*Problem to solve*
The required output is the lines below from the line containing "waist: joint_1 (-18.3" to the line containing "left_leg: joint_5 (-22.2", inclusive, retyped exactly. No other lines belong in it.

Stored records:
----------------------------------------
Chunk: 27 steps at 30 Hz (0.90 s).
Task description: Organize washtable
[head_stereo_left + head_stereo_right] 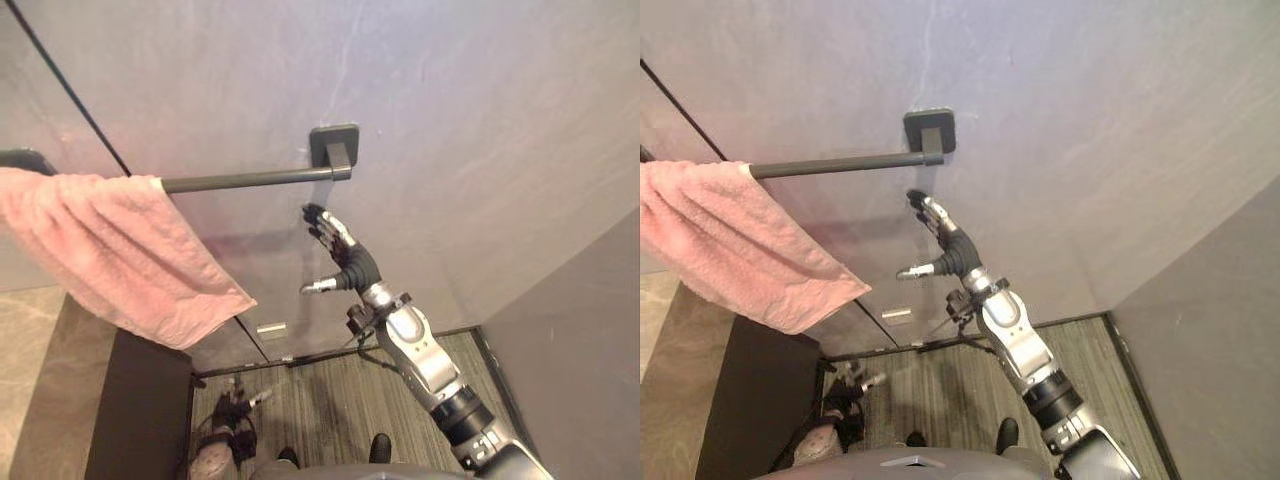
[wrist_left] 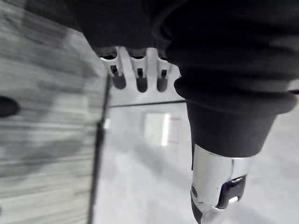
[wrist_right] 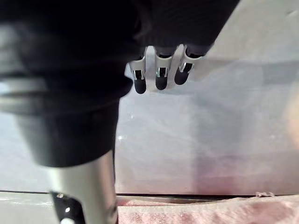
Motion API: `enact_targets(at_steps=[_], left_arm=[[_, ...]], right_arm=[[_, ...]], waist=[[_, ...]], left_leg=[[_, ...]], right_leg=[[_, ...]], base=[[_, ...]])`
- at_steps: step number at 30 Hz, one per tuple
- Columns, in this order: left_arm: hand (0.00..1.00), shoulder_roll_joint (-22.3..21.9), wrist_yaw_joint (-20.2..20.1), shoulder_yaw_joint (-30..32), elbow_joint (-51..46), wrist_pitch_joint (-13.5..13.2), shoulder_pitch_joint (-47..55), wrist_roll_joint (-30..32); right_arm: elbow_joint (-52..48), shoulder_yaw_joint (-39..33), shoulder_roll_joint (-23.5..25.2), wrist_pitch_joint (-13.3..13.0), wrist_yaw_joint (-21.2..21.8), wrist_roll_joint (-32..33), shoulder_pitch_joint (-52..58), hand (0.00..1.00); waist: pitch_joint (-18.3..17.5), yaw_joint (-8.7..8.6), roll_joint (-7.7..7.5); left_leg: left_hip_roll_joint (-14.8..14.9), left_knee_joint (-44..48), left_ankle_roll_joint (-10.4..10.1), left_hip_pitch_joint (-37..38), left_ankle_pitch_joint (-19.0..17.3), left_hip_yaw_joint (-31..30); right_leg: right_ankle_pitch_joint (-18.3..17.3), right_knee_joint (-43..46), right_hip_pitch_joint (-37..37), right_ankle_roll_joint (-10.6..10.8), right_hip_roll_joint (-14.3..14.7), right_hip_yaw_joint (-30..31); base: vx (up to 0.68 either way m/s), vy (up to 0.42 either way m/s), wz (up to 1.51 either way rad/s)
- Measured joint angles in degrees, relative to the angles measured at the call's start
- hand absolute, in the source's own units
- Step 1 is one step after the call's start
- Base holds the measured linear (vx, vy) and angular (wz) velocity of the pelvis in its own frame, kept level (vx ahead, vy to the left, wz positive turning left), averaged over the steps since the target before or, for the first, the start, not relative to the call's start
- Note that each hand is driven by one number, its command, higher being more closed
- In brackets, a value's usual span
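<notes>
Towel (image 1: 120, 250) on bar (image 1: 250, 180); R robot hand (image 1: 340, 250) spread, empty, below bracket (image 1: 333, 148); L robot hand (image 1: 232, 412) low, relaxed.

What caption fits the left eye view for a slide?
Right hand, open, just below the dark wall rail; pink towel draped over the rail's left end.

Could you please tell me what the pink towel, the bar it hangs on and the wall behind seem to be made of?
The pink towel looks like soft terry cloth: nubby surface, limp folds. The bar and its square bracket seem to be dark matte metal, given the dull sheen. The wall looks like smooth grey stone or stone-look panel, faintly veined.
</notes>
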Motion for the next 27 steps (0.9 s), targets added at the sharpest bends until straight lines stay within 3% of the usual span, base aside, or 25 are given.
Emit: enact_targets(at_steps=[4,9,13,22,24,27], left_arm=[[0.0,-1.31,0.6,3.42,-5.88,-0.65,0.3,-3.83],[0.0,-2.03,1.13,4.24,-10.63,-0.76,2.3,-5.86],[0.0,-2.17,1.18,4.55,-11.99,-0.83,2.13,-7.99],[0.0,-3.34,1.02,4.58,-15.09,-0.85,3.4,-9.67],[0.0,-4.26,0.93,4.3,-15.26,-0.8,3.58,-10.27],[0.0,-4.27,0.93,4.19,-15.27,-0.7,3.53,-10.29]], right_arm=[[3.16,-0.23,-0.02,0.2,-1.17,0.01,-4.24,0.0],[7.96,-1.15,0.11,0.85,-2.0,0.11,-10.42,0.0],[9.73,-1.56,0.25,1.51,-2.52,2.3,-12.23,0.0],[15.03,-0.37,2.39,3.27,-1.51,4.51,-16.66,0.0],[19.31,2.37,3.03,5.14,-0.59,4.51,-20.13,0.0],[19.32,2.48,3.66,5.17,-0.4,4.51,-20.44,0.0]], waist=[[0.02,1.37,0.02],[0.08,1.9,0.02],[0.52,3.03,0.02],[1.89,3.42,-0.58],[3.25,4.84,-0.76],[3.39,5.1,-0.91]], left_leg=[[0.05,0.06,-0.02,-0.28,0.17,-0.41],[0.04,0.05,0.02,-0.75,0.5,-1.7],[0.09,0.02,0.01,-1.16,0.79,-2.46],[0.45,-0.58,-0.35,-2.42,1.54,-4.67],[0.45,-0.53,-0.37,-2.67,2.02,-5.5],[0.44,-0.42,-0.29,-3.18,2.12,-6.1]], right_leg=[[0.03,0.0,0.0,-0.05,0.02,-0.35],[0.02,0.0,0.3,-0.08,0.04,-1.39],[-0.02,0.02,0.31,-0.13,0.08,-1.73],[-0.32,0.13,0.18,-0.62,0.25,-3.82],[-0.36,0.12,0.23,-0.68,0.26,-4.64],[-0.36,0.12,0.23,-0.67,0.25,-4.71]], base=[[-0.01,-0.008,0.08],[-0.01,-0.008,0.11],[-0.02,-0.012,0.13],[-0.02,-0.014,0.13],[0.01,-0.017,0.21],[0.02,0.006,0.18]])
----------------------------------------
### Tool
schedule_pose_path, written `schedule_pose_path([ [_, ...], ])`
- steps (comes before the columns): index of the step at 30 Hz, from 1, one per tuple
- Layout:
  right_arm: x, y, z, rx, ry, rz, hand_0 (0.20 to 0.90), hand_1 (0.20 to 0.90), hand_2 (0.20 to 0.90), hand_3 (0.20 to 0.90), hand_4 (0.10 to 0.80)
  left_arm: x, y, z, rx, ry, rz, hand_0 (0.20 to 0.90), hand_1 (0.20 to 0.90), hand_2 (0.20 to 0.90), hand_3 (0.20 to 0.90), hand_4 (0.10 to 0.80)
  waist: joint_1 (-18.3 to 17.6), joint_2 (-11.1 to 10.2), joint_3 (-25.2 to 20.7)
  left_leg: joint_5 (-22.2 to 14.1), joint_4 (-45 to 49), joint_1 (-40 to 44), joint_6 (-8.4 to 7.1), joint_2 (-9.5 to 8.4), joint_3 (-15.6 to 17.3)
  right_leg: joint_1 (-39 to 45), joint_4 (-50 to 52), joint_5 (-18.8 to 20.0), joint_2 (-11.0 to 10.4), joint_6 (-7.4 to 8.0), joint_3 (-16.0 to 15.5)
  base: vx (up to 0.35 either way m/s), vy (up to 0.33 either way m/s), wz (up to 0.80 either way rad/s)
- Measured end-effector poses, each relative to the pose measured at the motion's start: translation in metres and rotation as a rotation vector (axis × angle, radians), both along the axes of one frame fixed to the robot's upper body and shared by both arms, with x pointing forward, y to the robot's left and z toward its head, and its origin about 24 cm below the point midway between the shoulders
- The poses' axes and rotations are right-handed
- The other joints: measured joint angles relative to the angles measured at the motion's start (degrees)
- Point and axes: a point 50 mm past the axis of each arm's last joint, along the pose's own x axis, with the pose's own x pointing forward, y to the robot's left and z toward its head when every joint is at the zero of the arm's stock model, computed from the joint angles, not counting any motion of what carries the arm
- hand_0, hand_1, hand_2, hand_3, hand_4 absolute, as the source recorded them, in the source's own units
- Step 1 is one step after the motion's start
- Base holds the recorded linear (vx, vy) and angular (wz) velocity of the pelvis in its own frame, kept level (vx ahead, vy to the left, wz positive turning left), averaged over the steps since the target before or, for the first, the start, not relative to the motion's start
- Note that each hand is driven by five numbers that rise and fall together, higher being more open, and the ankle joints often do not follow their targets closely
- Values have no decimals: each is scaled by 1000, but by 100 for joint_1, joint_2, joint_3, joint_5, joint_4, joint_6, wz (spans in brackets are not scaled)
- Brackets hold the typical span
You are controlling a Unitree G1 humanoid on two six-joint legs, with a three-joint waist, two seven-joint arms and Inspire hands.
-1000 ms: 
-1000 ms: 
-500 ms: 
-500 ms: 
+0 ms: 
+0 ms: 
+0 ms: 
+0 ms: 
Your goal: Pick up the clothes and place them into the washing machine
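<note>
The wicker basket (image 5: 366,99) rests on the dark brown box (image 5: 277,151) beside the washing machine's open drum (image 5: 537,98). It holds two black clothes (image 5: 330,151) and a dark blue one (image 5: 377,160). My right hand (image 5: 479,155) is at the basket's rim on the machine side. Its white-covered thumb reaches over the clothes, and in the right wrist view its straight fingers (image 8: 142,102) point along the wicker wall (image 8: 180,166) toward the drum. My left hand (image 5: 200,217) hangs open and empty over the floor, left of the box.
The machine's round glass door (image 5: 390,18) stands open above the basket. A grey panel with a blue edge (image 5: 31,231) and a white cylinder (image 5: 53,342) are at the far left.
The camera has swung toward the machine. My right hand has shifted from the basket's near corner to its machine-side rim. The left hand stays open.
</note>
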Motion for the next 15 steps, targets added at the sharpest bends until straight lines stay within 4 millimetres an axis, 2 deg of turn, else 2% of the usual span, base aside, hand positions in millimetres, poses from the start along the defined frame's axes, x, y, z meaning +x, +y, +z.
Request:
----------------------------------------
*Reply to the task*
  waist: joint_1 (-18.3 to 17.6), joint_2 (-11.1 to 10.2), joint_3 (-25.2 to 20.7)
  left_leg: joint_5 (-22.2 to 14.1), joint_4 (-45 to 49), joint_1 (-40 to 44), joint_6 (-8.4 to 7.1), joint_2 (-9.5 to 8.4), joint_3 (-15.6 to 17.3)

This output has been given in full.